- What is Prometheus?
- What are Prometheus Exporters?
- What are OpenTelemetry Metrics and Exporters
One surprising thing about the software instrumentation world, a world that helps us see what our systems are doing, is how opaque the instrumentation tools themselves can be.
Take the Prometheus project. It has solid engineering behind it, and even has some pretty good docs — but those docs are written from the point of view of someone who’s already well versed in the how and why of performance monitoring, software engineering, and site reliability engineering.
The getting started docs have you both installing Prometheus, and then monitoring that same just-installed Prometheus software using the built in Prometheus metrics that Prometheus engineers have instrumented their own system with. The document doesn’t make any of that obvious. At the end you’re left with a demo of a functioning Prometheus node, but not a clear understanding of how you’d use the software itself in your day to day job(s).
The instructions on how to write a client library or an exporter are more philosophical documents — there isn’t any mention of what a Prometheus client library or exporter actually are.
This isn’t meant as a harsh critique of Prometheus — but more a gentle critique of the software instrumentation world at large. It’s my hope that as we start seeing instrumentation systems moving towards more open models that we’ll also see less gatekeeping around the software that makes these systems run.
In this three part series we’re going to take a look at Prometheus. We’ll explain what I see as its four pillars, what does and doesn’t work about those pillars, and how the new OpenTelemetry project might solve some of the challenges faced by the Prometheus project.
Prerequisites
This article will feature some actual typing into files and running of software. It presumes you’ve installed the Prometheus software — either via direct download, a package manager like homebrew (brew install prometheus
), or by compiling the source yourself.
We’ll also be writing some code with NodeJS, so ideally you’ll want to have Node installed as well.

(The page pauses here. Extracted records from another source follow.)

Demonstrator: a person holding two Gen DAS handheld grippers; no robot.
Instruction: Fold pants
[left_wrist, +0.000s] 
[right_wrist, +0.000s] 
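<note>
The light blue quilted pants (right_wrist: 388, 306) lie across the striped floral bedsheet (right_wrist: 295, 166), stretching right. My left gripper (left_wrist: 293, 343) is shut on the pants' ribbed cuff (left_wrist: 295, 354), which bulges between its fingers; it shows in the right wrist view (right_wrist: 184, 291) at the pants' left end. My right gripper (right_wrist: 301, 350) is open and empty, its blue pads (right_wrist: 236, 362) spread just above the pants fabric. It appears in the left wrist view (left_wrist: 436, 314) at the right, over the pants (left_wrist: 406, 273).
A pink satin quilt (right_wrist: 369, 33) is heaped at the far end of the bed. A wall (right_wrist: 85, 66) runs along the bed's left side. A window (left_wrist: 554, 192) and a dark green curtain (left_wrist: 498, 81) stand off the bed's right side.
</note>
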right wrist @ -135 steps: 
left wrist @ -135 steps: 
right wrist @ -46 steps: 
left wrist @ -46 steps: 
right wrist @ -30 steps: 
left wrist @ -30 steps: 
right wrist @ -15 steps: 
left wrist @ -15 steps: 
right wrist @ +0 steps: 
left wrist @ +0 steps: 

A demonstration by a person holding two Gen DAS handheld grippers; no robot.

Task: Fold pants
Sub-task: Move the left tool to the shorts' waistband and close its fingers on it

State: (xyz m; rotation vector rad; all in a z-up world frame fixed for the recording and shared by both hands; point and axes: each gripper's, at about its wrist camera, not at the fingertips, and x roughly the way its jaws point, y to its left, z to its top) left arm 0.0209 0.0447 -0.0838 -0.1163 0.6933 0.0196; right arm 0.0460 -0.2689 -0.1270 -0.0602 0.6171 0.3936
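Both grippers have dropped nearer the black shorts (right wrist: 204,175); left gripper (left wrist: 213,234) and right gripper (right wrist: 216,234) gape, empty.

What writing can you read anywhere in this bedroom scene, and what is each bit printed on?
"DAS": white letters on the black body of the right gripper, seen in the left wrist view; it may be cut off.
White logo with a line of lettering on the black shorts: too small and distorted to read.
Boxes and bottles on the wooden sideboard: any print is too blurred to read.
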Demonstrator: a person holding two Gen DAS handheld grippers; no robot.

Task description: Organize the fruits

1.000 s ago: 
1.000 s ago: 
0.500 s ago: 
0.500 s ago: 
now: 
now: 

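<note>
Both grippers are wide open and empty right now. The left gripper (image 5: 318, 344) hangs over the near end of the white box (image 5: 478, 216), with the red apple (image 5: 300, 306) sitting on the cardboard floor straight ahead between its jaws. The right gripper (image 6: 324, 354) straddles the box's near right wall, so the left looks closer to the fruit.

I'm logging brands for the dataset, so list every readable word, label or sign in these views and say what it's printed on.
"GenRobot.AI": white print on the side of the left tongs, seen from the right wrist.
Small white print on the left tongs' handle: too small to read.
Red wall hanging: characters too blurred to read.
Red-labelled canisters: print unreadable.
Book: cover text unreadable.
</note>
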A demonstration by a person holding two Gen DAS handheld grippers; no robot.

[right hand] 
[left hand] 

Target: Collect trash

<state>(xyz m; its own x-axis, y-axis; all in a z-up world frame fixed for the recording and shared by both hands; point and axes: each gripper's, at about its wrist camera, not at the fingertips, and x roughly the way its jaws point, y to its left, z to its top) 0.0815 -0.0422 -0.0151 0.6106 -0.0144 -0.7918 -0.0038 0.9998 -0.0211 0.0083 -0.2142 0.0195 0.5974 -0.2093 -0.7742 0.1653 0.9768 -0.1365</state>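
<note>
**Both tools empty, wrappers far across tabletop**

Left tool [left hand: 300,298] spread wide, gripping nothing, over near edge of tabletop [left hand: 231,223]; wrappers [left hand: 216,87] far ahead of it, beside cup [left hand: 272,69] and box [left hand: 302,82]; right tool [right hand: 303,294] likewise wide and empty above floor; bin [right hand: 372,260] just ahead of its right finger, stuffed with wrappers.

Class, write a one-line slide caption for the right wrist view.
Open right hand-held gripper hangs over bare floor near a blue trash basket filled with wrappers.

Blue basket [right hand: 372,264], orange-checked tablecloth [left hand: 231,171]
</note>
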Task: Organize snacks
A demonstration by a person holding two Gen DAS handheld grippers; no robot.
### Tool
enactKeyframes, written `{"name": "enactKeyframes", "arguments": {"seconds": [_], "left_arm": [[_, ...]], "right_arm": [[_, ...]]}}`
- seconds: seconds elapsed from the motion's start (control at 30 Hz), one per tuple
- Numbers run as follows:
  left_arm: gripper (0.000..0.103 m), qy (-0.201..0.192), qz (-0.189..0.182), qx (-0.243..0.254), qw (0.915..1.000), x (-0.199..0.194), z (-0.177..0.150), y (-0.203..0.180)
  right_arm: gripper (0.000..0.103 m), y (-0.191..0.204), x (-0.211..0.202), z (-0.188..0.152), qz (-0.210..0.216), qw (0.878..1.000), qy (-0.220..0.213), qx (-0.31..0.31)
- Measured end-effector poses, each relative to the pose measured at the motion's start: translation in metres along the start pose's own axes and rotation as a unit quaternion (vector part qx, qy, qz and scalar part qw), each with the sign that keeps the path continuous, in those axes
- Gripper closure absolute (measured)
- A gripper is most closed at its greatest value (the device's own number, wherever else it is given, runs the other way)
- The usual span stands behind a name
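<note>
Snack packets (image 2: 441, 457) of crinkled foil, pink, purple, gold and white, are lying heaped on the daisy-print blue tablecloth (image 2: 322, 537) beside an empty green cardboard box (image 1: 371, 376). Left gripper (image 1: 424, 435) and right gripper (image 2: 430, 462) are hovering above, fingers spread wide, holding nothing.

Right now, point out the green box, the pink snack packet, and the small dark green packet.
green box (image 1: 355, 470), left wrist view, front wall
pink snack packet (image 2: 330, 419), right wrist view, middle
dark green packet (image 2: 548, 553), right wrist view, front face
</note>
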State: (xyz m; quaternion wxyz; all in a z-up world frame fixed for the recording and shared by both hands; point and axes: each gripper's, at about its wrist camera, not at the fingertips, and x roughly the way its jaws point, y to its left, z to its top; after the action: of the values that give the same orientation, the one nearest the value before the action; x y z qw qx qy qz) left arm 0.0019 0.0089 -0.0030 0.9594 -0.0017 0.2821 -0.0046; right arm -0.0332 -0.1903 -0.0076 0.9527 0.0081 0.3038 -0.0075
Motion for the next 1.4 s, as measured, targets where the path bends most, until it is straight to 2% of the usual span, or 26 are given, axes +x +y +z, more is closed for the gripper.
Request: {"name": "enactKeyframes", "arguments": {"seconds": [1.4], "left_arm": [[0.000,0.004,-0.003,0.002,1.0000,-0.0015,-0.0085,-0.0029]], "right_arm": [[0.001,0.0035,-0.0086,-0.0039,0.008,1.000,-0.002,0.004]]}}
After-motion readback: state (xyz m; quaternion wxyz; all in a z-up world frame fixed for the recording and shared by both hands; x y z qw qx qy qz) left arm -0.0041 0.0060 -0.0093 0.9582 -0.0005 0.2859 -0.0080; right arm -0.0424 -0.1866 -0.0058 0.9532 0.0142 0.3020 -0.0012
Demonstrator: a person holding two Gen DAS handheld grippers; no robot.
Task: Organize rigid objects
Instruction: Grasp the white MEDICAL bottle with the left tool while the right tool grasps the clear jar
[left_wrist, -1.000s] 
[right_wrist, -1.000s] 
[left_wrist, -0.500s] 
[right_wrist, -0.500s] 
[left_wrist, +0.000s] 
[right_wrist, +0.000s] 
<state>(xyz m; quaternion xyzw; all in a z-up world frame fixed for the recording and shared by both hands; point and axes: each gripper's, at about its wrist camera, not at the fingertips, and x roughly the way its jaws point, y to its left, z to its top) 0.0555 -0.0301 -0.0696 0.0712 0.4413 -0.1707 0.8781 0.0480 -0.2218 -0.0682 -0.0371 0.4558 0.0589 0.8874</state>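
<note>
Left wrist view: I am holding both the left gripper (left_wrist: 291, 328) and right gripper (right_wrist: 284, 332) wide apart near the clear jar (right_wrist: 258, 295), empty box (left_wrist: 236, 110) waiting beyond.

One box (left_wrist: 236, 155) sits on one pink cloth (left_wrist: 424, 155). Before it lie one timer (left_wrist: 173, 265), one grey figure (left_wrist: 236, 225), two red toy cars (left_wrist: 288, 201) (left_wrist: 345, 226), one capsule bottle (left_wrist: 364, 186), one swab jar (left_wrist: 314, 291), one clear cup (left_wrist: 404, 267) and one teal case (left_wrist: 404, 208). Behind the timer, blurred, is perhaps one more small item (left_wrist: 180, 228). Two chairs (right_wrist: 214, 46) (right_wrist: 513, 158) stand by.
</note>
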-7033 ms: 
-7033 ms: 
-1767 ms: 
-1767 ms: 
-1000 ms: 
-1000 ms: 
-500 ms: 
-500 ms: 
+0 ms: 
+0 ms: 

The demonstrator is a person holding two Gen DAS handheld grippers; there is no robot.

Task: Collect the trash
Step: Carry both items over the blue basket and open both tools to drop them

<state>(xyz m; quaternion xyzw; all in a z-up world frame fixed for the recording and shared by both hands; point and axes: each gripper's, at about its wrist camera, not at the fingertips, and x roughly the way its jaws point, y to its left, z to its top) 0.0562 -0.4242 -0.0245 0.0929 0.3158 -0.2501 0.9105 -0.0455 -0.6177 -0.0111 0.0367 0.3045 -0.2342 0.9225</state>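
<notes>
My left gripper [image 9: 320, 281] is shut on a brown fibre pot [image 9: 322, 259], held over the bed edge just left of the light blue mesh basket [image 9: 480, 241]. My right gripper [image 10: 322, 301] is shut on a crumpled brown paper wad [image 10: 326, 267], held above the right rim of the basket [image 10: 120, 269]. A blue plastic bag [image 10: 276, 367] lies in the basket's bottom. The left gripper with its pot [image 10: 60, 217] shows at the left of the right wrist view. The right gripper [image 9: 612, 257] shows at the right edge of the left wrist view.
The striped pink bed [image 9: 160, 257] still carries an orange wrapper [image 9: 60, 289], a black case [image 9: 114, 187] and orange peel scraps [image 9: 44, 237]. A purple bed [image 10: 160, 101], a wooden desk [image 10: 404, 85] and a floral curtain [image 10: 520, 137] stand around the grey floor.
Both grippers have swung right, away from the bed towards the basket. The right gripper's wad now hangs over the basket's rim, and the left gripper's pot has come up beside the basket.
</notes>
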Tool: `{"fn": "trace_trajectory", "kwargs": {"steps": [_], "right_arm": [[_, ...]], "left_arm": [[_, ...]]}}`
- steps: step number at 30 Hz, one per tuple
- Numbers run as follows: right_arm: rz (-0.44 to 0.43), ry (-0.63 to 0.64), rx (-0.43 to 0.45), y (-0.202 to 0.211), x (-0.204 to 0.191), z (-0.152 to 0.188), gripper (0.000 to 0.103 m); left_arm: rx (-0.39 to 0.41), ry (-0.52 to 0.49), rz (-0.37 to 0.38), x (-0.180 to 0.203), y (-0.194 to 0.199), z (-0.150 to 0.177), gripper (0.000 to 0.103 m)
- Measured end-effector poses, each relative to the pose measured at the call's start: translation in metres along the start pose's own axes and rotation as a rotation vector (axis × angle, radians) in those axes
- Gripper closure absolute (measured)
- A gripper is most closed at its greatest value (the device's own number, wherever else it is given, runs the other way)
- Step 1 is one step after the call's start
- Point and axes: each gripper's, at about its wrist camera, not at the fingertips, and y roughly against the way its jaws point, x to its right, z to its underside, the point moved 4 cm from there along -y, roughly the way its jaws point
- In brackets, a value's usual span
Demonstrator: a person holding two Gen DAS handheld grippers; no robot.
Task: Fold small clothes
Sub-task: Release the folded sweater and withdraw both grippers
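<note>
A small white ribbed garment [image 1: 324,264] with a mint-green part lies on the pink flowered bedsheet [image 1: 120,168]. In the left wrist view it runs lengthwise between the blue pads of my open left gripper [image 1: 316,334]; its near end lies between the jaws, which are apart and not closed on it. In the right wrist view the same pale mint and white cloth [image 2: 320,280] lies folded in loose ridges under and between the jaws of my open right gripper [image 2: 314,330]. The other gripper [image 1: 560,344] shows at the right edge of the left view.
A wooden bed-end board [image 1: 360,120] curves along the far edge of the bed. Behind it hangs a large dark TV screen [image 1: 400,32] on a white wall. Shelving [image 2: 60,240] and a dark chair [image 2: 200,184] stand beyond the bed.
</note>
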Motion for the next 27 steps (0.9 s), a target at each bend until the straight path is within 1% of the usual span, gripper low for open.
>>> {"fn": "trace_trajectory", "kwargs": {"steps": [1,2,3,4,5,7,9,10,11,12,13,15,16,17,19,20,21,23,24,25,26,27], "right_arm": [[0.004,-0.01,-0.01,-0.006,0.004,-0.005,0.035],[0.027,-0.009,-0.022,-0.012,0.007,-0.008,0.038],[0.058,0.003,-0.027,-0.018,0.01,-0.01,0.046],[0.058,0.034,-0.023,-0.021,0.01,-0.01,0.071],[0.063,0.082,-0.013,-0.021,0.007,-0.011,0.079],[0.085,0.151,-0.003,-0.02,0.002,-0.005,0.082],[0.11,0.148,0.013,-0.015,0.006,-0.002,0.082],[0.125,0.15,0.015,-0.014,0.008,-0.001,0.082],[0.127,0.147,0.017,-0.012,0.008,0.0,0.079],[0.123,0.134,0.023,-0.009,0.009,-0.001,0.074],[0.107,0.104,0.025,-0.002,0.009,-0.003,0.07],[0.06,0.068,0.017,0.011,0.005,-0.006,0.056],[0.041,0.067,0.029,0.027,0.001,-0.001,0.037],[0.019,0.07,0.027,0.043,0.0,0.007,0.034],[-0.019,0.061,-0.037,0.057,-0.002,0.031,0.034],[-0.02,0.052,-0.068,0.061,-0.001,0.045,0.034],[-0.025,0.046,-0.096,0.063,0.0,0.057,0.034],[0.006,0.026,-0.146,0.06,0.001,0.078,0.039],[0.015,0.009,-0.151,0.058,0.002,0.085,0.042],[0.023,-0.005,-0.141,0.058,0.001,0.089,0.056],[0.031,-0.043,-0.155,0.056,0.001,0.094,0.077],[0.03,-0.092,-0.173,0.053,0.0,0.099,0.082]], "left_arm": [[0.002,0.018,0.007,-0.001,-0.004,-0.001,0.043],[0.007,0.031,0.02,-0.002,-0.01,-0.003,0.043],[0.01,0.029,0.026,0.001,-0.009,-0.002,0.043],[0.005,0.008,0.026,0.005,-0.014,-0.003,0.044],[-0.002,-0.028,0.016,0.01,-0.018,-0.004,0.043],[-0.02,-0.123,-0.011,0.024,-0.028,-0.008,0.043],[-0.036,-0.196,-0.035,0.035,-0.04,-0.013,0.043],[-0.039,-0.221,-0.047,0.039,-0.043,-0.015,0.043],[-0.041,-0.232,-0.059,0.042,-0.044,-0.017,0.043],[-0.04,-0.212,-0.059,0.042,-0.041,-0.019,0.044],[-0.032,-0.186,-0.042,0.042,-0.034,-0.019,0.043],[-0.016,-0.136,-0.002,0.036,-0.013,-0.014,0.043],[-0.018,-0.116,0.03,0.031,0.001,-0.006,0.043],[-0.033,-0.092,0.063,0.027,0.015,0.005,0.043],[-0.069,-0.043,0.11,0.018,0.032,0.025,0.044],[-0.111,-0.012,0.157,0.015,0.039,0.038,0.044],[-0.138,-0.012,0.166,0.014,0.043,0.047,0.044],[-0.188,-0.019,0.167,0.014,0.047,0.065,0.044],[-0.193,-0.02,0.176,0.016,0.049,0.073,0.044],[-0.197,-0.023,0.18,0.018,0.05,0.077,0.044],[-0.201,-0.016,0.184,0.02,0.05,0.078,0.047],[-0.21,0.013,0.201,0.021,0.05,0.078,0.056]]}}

We also assume you have access to a web browser and the command line program curl
(or a similar tool for fetching URLs)
While you’ll certainly learn something if you just read the article, we recommend actually working through the code examples to get a real feel for how things work.
First Pillar: Data Model
So what is Prometheus? For me, first and foremost, Prometheus is a data model for describing and recording metrics over time.
So what’s a metric? A metric is a data object that allows folks to record things about their system’s performance. The Prometheus data model allows you to record
- That something happened
- How many times it happened
- When it happened
- How long that something took to finish
Second Pillar: Library for Creating Metrics
The second pillar is the Prometheus code libraries. These libraries allow end-user-programmers to use their favorite programming language to add code to their applications, services, and systems that will measure their applications, services, and systems.
These libraries also allow end-user-programmers to generate a plain text description of the current metric values in their system.
Prometheus provides official libraries for Go, Java/Scala, Python, and Ruby. There are a plethora of similar unofficial libraries for over a dozen other languages.
Third Pillar: Instrumentations
Third — Prometheus is a community of users who chose to use these libraries to add instrumentation to their applications and systems.
The Prometheus binary that you run doesn’t actually monitor anything itself. Instead, developers use client libraries to add instrumentation to their applications and systems, and it’s these developers who ultimately decide what sort of metrics to expose.
When we say expose, we mean that literally. In addition to recording metrics, these instrumentations are also responsible for exposing an HTTP(s) URL (usually /metrics
). This URL is responsible for printing the collected metric data in a simple plain-text format.
Fourth Pillar: Prometheus Itself
The final pillar is the Prometheus software itself. Prometheus is a piece of software that can fetch (or, in their language, “scrape”) the plain text Prometheus metrics exported by instrumentations at the /metrics
URL endpoint. The Prometheus software stores these metrics, and provides a web application to display the metrics back to end-users.
Display is a broad term: There’s a query language for searching metrics, as well as visualization tools for creating graphs from those metrics. The Prometheus application also allows you to produce alerts based on these metric values.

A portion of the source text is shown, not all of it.